For a man who was arguably São Paulo’s greatest ever player, not to mention a Paris Saint-Germain legend and a World Cup winner, Raí Souza Vieira de Oliveira is not half as widely-known as he should be outside of his native Brazil.

The younger brother of Sócrates, Raí was an attacking midfield player of some repute, a regular goalscorer and a tricky and energetic presence until his retirement in 2000. Rarely mentioned in the same breath as luminary contemporaries such as Romário, Bebeto and Leonardo, Raí is perhaps deserving of a higher level of praise and recognition than that which he currently receives.

Raised in the northernmost reaches of São Paulo state, it was natural that Raí joined his local professional club, Botafogo de Ribeirão Preto (not to be confused with the more famous Botafogo of Rio de Janeiro), as a teenager in 1984. However, after showing a good deal of promise in those early days of his athletic career, there was interest in the young Raí from some of the wealthier clubs in São Paulo, the gifted 21 year-old midfielder moving to Ponte Preta in the summer of 1986.

Although he may have only embarked on a formal career at a relatively late stage of his development, Raí made up for lost time as he quickly impressed at his new club, sealing a transfer to São Paulo – one of Brazil’s most prestigious clubs – just a year after his departure from Ribeirão Preto. It was to be with São Paulo that Raí would transform himself from a promising young talent into one of the finest players the Brazilian domestic game has seen over the course of its long and illustrious history.

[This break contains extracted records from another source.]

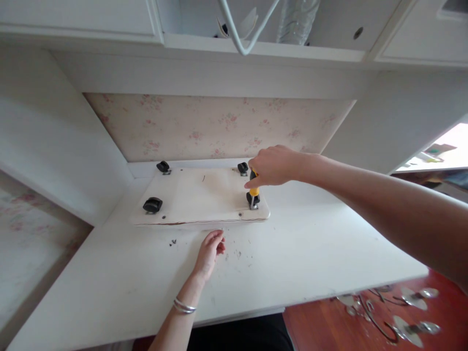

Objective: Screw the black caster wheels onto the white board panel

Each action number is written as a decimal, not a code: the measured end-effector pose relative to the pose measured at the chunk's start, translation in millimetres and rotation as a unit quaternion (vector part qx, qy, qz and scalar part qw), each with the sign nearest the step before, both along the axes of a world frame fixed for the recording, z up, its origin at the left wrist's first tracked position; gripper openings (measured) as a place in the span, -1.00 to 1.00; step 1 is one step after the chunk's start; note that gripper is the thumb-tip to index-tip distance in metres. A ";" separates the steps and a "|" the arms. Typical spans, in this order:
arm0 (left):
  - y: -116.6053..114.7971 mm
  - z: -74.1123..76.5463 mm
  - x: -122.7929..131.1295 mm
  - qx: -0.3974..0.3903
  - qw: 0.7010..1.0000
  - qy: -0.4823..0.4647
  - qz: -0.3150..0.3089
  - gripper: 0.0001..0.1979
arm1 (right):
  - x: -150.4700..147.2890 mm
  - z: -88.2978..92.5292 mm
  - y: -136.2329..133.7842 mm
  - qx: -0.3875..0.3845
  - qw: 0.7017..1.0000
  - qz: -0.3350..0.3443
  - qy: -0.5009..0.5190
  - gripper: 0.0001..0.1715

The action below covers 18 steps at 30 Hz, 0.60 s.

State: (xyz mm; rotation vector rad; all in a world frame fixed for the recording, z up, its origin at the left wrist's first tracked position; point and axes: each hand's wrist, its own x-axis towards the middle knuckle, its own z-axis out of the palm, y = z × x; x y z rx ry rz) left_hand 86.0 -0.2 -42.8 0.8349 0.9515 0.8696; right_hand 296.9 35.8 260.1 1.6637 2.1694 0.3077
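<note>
My right hand (273, 165) is wrapped round the yellow and black handle of a screwdriver (254, 190). It points down at the base of the near right caster (250, 198). The caster is one of several black wheels on a white board (204, 195) that lies flat with its wheels up. In front of the board's near edge is my left hand (211, 249), thumb and fingers drawn together. Whatever may be between those fingertips is too small to tell. A few small dark screws (173, 242) lie on the desk to its left.
The white desk (310, 263) carries some small debris near my left hand. Overhead, a white shelf (263, 48) holds a clear plastic bottle (298, 22), and a white curved rod (241, 41) hangs low. Metal and glass lamp parts (409, 329) lie on the red floor.
</note>
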 end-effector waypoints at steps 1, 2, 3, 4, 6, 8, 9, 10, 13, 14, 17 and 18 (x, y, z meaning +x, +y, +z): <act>-0.4 -0.3 0.0 0.005 1.000 -0.001 0.000 -0.60 | -0.9 -0.2 -0.4 0.003 1.000 -0.010 0.001 -0.23; -0.9 -0.5 0.0 0.011 1.000 0.000 0.001 -0.60 | -1.7 -0.7 -1.0 0.009 1.000 -0.023 0.002 -0.23; -1.3 -0.8 -0.1 0.016 1.000 0.001 0.001 -0.61 | -2.5 -1.3 -1.5 0.017 0.999 -0.038 0.005 -0.24; -1.7 -1.2 -0.1 0.021 1.000 0.002 0.000 -0.61 | -3.1 -2.1 -1.9 0.029 0.998 -0.056 0.010 -0.24; -2.9 -2.1 -0.4 0.035 0.999 0.008 -0.001 -0.61 | -4.5 -4.1 -2.7 0.053 0.994 -0.093 0.026 -0.26; -4.4 -3.3 -0.8 0.050 0.999 0.015 -0.005 -0.62 | -6.3 -5.8 -4.1 0.068 0.989 -0.122 0.044 -0.26; -5.3 -3.8 -1.0 0.058 0.998 0.019 -0.007 -0.62 | -7.5 -6.4 -5.4 0.072 0.987 -0.132 0.049 -0.26; -6.1 -4.4 -1.2 0.066 0.998 0.022 -0.010 -0.63 | -9.0 -6.6 -7.0 0.075 0.986 -0.139 0.051 -0.26; -7.9 -5.5 -1.1 0.088 0.995 0.033 -0.016 -0.65 | -14.6 -6.1 -14.3 0.076 0.985 -0.145 0.048 -0.25; -8.4 -5.5 -0.9 0.094 0.995 0.036 -0.017 -0.66 | -16.5 -5.7 -17.2 0.075 0.985 -0.146 0.046 -0.24; -10.7 -3.5 -1.4 0.105 0.993 0.046 -0.021 -0.67 | -20.4 -4.1 -26.3 0.071 0.985 -0.146 0.049 -0.23; -12.3 -1.9 -2.4 0.106 0.993 0.049 -0.024 -0.67 | -20.9 -3.5 -29.4 0.072 0.985 -0.147 0.051 -0.24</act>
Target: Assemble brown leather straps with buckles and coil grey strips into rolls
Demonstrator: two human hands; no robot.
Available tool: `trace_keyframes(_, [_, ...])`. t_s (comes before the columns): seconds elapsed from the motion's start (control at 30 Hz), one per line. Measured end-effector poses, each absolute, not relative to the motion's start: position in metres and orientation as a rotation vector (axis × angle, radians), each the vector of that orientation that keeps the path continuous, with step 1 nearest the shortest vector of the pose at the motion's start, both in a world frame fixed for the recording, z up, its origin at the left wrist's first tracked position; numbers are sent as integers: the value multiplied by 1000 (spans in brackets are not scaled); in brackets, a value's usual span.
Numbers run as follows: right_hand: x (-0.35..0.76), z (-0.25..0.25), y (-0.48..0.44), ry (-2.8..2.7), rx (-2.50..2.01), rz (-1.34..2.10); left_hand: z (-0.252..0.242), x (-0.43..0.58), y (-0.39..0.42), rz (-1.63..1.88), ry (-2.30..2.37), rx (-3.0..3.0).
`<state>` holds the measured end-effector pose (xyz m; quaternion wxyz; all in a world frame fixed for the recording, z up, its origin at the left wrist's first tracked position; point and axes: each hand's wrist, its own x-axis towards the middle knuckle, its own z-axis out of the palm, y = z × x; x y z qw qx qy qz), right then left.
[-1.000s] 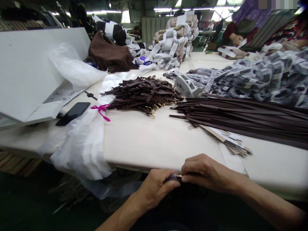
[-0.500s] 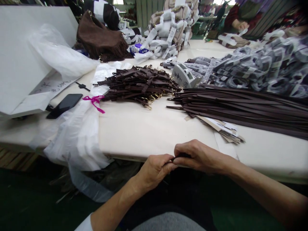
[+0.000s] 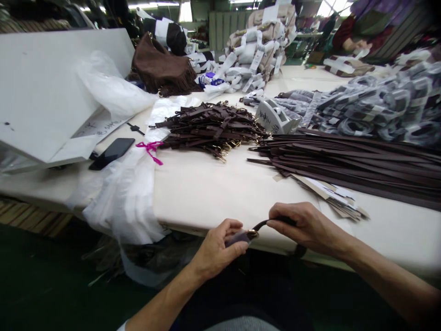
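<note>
At the table's front edge my left hand (image 3: 220, 246) is closed round a dark strap end with a gold metal ring (image 3: 253, 234); part of it looks wrapped in film. My right hand (image 3: 303, 225), just to the right, pinches a thin dark brown strap (image 3: 261, 225) that runs to the ring. Beyond the hands lies a pile of short brown straps with gold clasps (image 3: 220, 124). To its right is a stack of long brown straps (image 3: 358, 161), with paper strips (image 3: 334, 195) near its front edge.
A tape dispenser (image 3: 274, 117) stands behind the straps. Wrapped grey straps (image 3: 382, 101) heap at the right. On the left are plastic bags (image 3: 127, 197) with a pink tie, a black phone (image 3: 112, 153) and a white board (image 3: 44, 87). A brown bag (image 3: 160, 64) and another person (image 3: 358, 43) are behind.
My hands have moved apart, showing the gold ring and the strap between them. My right hand has shifted right. The whole view has moved slightly, so the table things appear further right and lower.
</note>
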<state>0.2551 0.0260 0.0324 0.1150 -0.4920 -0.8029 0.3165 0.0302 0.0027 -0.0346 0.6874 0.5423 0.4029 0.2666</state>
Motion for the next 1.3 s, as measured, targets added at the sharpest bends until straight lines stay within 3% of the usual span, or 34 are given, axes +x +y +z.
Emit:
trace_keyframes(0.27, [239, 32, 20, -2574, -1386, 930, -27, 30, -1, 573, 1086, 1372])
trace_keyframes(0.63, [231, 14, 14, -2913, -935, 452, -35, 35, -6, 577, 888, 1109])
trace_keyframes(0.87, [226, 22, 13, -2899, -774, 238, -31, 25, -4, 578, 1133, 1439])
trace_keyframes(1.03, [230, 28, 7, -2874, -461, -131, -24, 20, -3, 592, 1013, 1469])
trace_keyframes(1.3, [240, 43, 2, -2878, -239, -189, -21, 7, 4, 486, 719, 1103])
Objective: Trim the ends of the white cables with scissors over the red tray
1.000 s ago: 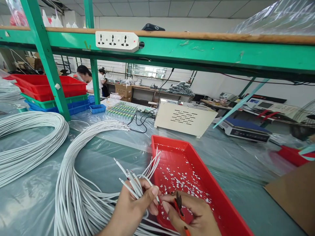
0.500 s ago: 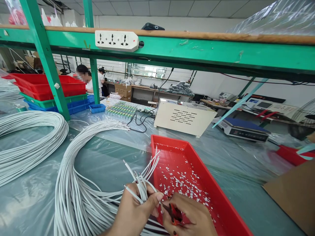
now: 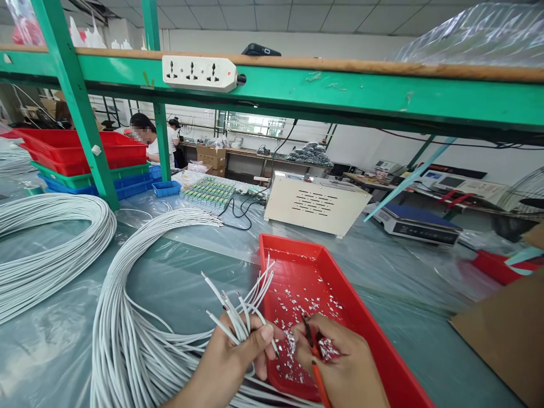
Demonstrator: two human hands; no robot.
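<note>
Several white cable ends [image 3: 232, 310] fan upward out of my left hand [image 3: 238, 354], whose thumb and fingers press round them; one dark-tipped end points down to the right. My right hand [image 3: 340, 357] is wrapped round a small orange-handled tool [image 3: 317, 362] with dark jaws, a short gap to the right of that end. Below and beyond my right hand, a red tray [image 3: 361, 306] holds many small silvery scraps. A large bundle of white cables [image 3: 114, 306] curves from the back to under my left hand.
Another cable coil [image 3: 91, 238] lies at the left, near stacked red, green and blue trays [image 3: 127, 148]. Behind are green circuit boards [image 3: 208, 191], a beige metal box [image 3: 317, 204] and a scale [image 3: 414, 224]. Cardboard stands at the right. A green shelf crosses above; people sit farther back.
My right hand and the tool have moved right, away from the cable end, and the tool has turned more upright. The cables in my left hand have shifted slightly left and spread.
</note>
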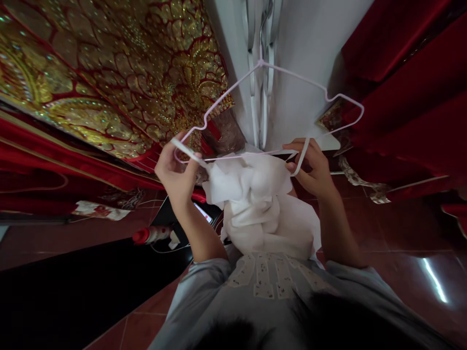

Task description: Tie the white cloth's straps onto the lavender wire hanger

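Observation:
A pale pink clothes hanger (295,76) hangs in front of me, its bottom bar sloping up to the right. Below it droops a white garment (251,199) with thin straps, bunched in folds before my chest. My left hand (178,167) is closed on one white strap (185,148), which lies across the hanger's left corner. With thumb and fingers, my right hand (311,163) grips the other strap (302,156), stretched into a loop below the hanger's right part. The right corner of the hanger sticks out past that hand, bare.
Gold-sequinned red garments (153,63) hang at left, dark red fabric (408,97) at right. Metal rack bars (260,97) run down a pale wall between them. At lower left, a red-capped bottle (151,235) and a lit phone (203,213) are on black surfaces. The floor (397,223) is reddish tile.

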A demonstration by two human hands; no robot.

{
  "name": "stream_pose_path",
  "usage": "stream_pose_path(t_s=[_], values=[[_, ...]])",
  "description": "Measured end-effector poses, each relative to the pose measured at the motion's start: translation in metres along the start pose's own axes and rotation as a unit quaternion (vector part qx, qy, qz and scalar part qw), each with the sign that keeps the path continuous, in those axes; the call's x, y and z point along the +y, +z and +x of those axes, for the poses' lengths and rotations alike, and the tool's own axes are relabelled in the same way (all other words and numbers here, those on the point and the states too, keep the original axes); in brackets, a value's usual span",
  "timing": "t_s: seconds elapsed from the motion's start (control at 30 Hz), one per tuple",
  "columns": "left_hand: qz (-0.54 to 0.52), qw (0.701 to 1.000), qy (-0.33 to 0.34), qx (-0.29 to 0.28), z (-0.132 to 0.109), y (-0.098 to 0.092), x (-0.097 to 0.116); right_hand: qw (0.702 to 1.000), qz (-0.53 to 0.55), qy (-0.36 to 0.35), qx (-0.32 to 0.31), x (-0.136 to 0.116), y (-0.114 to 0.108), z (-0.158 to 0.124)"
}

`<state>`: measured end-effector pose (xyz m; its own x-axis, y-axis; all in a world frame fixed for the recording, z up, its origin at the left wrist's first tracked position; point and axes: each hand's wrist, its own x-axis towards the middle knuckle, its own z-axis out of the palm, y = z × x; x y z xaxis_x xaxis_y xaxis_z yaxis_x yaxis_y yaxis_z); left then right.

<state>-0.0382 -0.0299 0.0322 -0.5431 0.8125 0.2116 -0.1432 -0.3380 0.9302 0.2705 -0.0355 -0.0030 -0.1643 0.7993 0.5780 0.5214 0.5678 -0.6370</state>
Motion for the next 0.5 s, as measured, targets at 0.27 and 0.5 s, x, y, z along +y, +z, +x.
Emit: stream_pose_path(t_s=[0.27, 0.5], values=[[-0.023, 0.990, 0.027, -0.136, 0.018, 0.025, 0.019, 0.999, -0.003, -0.012, 0.042, -0.002, 0.008, -0.008], [-0.134, 0.990, -0.009, -0.049, 0.001, 0.027, -0.034, 1.000, -0.015, 0.001, 0.019, -0.007, 0.009, -0.007]])
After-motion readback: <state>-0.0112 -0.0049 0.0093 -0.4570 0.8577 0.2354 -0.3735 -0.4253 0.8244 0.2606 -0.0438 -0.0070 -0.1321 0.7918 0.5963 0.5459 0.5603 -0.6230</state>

During his six years with the club, Raí was the creative hub of a São Paulo team which won every major trophy available under the stewardship of Telê Santana between 1990 and 1996. Three State Championships, two World Club Championships, two Copa Libertadores and the 1991 Brazilian Championship were all claimed from 1989 to 1993, the Brazilian club coming to be firmly established as South America’s most dominant side.

During that time, Raí made 110 league appearances for the Tricolor Paulista, scoring 25 goals and taking on the role of the team’s intelligent constructive linchpin, a master playmaker in the mould of Rivelino. The player’s wonderful form was officially recognised in 1992 as Raí was named South American Footballer of the Year, his remarkable form quite rightly receiving the plaudits it deserved.

His stock in the world game having reached its zenith, Raí was transferred to Paris Saint-Germain where he continued to play some quite astonishing football. In his first season in the French capital, Raí helped PSG to the 1994 league title (Les Parisiens being handed the title after Marseille’s disqualification and subsequent relegation), silverware which kick-started an extremely successful run for the club. Triumph in the Cup Winners’ Cup followed in 1996, with further success in the Coupe de France coming in 1998 – Raí proving a crucial component of the team throughout.

However, while his club career had been going from strength to strength, Raí’s international career had been dealt a serious blow at the 1994 World Cup. Named as Brazil’s captain going into the tournament, Raí struggled to find his best form in the United States, putting in a series of lacklustre displays in the group stage and disappointing his manager, Carlos Alberto Parreira. Despite scoring from the penalty spot in the  opening game against Russia, Raí was substituted against both Cameroon and Sweden, eventually finding himself dropped and replaced as captain by Dunga ahead of the Second Round clash with the hosts.

In a tournament that was emblematic of the inconsistency he displayed throughout his patchy international career (51 caps spanning 11 years), Raí featured just twice more as a substitute, missing out on the final entirely and being subjected to vilification and humiliation despite Brazil’s success that summer. Though he quickly returned to form with PSG, Raí’s reputation had taken a hit from which he would never quite recover.

In 1998, at the age of 33, Raí moved back to São Paulo, returning to the club where he had made his name to play out the last two years of his career. The playmaker eventually retired in 2000, his status as a São Paulo legend confirmed, but his reputation outside of Brazil having been irreparably damaged six years earlier.

Had it not been for a slump in form during that first North American World Cup, Raí could well be considered as one of the greatest players of his generation. As it is, he will forever be cast in the shadow of his more illustrious brother.